Task goal:
Output the listing verbatim, leaving out every picture.

Given material:

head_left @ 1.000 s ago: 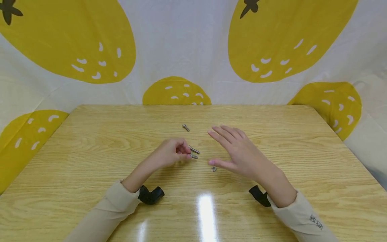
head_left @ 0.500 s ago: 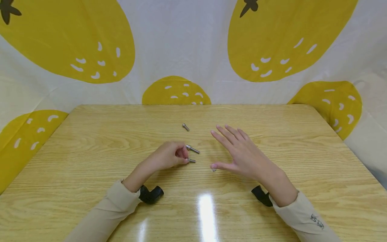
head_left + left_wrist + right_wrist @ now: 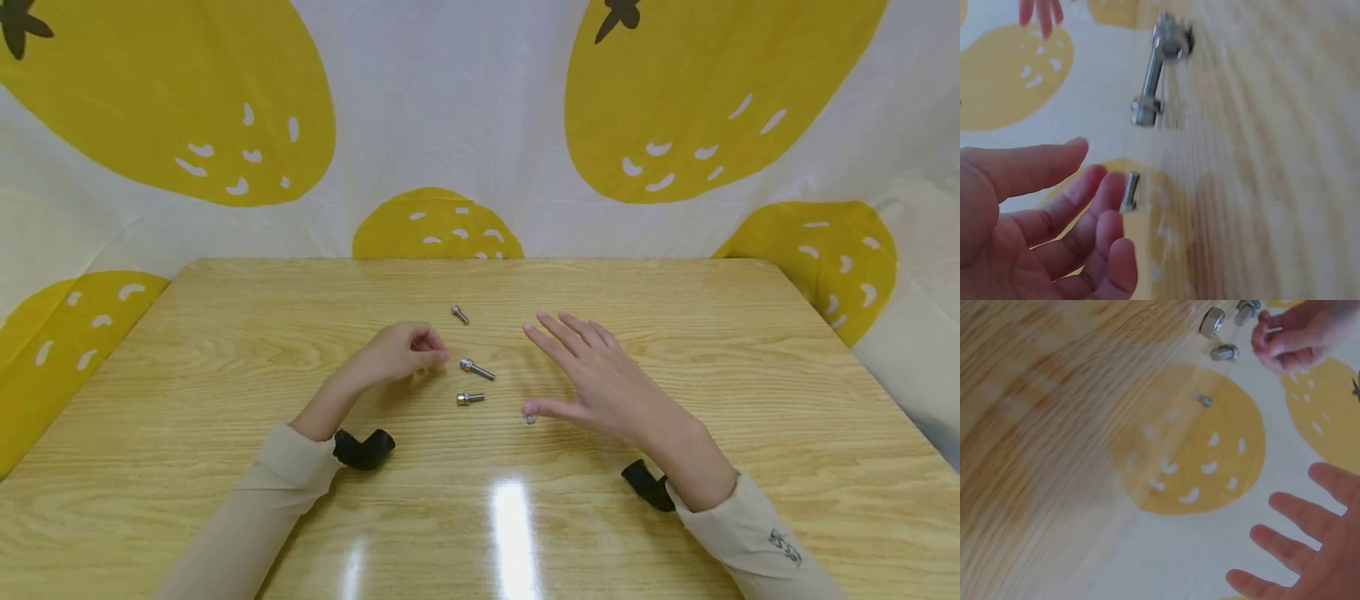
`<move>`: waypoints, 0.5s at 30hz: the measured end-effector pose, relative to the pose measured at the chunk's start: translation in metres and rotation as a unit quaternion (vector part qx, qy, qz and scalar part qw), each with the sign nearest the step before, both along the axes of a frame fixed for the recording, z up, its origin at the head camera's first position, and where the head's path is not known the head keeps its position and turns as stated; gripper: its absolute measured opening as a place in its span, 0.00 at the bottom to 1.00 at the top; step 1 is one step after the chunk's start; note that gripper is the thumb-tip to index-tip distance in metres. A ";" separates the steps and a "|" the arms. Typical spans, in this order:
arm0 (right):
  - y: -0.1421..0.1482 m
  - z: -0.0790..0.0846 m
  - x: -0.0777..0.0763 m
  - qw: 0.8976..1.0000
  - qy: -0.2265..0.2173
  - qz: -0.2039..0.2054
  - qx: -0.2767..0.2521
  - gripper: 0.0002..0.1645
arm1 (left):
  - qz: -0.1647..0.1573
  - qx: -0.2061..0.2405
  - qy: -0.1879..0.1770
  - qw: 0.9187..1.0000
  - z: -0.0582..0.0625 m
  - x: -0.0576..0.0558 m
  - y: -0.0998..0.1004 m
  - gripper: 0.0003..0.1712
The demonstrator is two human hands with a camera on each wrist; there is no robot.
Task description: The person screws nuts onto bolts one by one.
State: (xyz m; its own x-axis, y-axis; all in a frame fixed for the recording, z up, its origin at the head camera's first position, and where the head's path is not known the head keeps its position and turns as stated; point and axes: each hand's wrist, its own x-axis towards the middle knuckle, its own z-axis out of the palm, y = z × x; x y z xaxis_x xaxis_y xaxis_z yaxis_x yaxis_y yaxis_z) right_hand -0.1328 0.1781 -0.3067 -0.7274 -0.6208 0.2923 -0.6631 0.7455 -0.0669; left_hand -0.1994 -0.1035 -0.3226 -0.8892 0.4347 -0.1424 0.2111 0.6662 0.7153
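Note:
My left hand (image 3: 401, 354) hovers over the table left of the bolts, fingers loosely curled and holding nothing. In the left wrist view its thumb (image 3: 1041, 165) and fingers stand apart. Just right of it lies a long bolt (image 3: 480, 371) with a nut by its head. Nearer me is a shorter bolt (image 3: 470, 398), also with a nut on it. A small bolt (image 3: 461, 315) lies farther back. My right hand (image 3: 592, 375) is spread with straight fingers, its thumb overlapping a loose nut (image 3: 529, 419) in the head view; that nut (image 3: 1212, 322) also shows in the right wrist view.
The wood-grain table (image 3: 225, 350) reaches back to a white cloth (image 3: 450, 108) printed with yellow fruit. A black wrist mount (image 3: 365, 450) sits below the left wrist, another black mount (image 3: 647, 486) by the right. Light reflects off the tabletop near me.
My left hand pinched the shorter bolt, brought it slightly nearer me, let it go on the table and withdrew back and left. My right hand shifted slightly right.

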 end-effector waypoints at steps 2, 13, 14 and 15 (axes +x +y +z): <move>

Worked solution:
head_left @ 1.000 s ago: 
head_left @ 0.500 s ago: 
head_left + left_wrist + right_wrist @ now: 
`<move>`: waypoints, 0.5s at 30hz: the measured end-effector pose, relative to the pose measured at the chunk's start: translation in metres and rotation as a unit quaternion (vector part qx, qy, qz and scalar part qw), each with the sign nearest the step before, both along the axes of a frame fixed for the recording, z up, its origin at the head camera's first position, and where the head's path is not known the head keeps its position and turns as stated; gripper: its absolute measured opening as a place in its span, 0.00 at the bottom to 1.00 at the top; step 1 is one step after the chunk's start; note that gripper is the thumb-tip to index-tip distance in metres. A ";" separates the steps and a "|" the arms. Typical spans, in this order:
arm0 (right):
  - y: -0.1421..0.1482 m
  - z: -0.0790..0.0846 m
  - x: -0.0777..0.0763 m
  - qw: 0.8976..1.0000
  - qy: -0.2265..0.2173
  - qz: -0.2039..0.2054
  - qx: -0.2767..0.2521
  - gripper: 0.0002..0.1645
arm1 (left):
  - qz: -0.1647..0.1573
  - qx: -0.2061..0.2405
  - qy: -0.1879..0.1770
  - qw: 0.9187..1.0000
  - z: -0.0582..0.0625 m
  - x: -0.0576..0.0558 m
  - y: -0.0998..0.1004 m
  - gripper: 0.0003..0.1712
The demonstrator is two human hands with a camera on each wrist; there is no robot.
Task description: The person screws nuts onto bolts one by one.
State: (xyz m; its own x-axis, y-axis; all in a frame fixed for the recording, z up, its origin at the head camera's first position, and where the head's path is not known the head keeps its position and turns as stated; point and axes: each hand's wrist, its own x-axis towards the middle knuckle, its own z-axis out of the palm, y = z × x; x y z xaxis_x xaxis_y xaxis_z yaxis_x yaxis_y yaxis_z) right_hand -0.1328 0.1781 -0.3067 -0.7274 -0.6208 0.2923 -0.6631 0.7455 -0.0669; left_hand -0.1994 -0.1035 -0.3226 -0.8892 0.4347 -0.1424 0.2111 0.6662 0.7153
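Note:
My left hand (image 3: 401, 354) hovers over the table left of the bolts, fingers loosely curled and holding nothing. In the left wrist view its thumb (image 3: 1041, 165) and fingers stand apart. Just right of it lies a long bolt (image 3: 480, 371) with a nut by its head. Nearer me is a shorter bolt (image 3: 470, 398), also with a nut on it. A small bolt (image 3: 461, 315) lies farther back. My right hand (image 3: 592, 375) is spread with straight fingers, its thumb overlapping a loose nut (image 3: 529, 419) in the head view; that nut (image 3: 1212, 322) also shows in the right wrist view.
The wood-grain table (image 3: 225, 350) reaches back to a white cloth (image 3: 450, 108) printed with yellow fruit. A black wrist mount (image 3: 365, 450) sits below the left wrist, another black mount (image 3: 647, 486) by the right. Light reflects off the tabletop near me.
My left hand pinched the shorter bolt, brought it slightly nearer me, let it go on the table and withdrew back and left. My right hand shifted slightly right.
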
 end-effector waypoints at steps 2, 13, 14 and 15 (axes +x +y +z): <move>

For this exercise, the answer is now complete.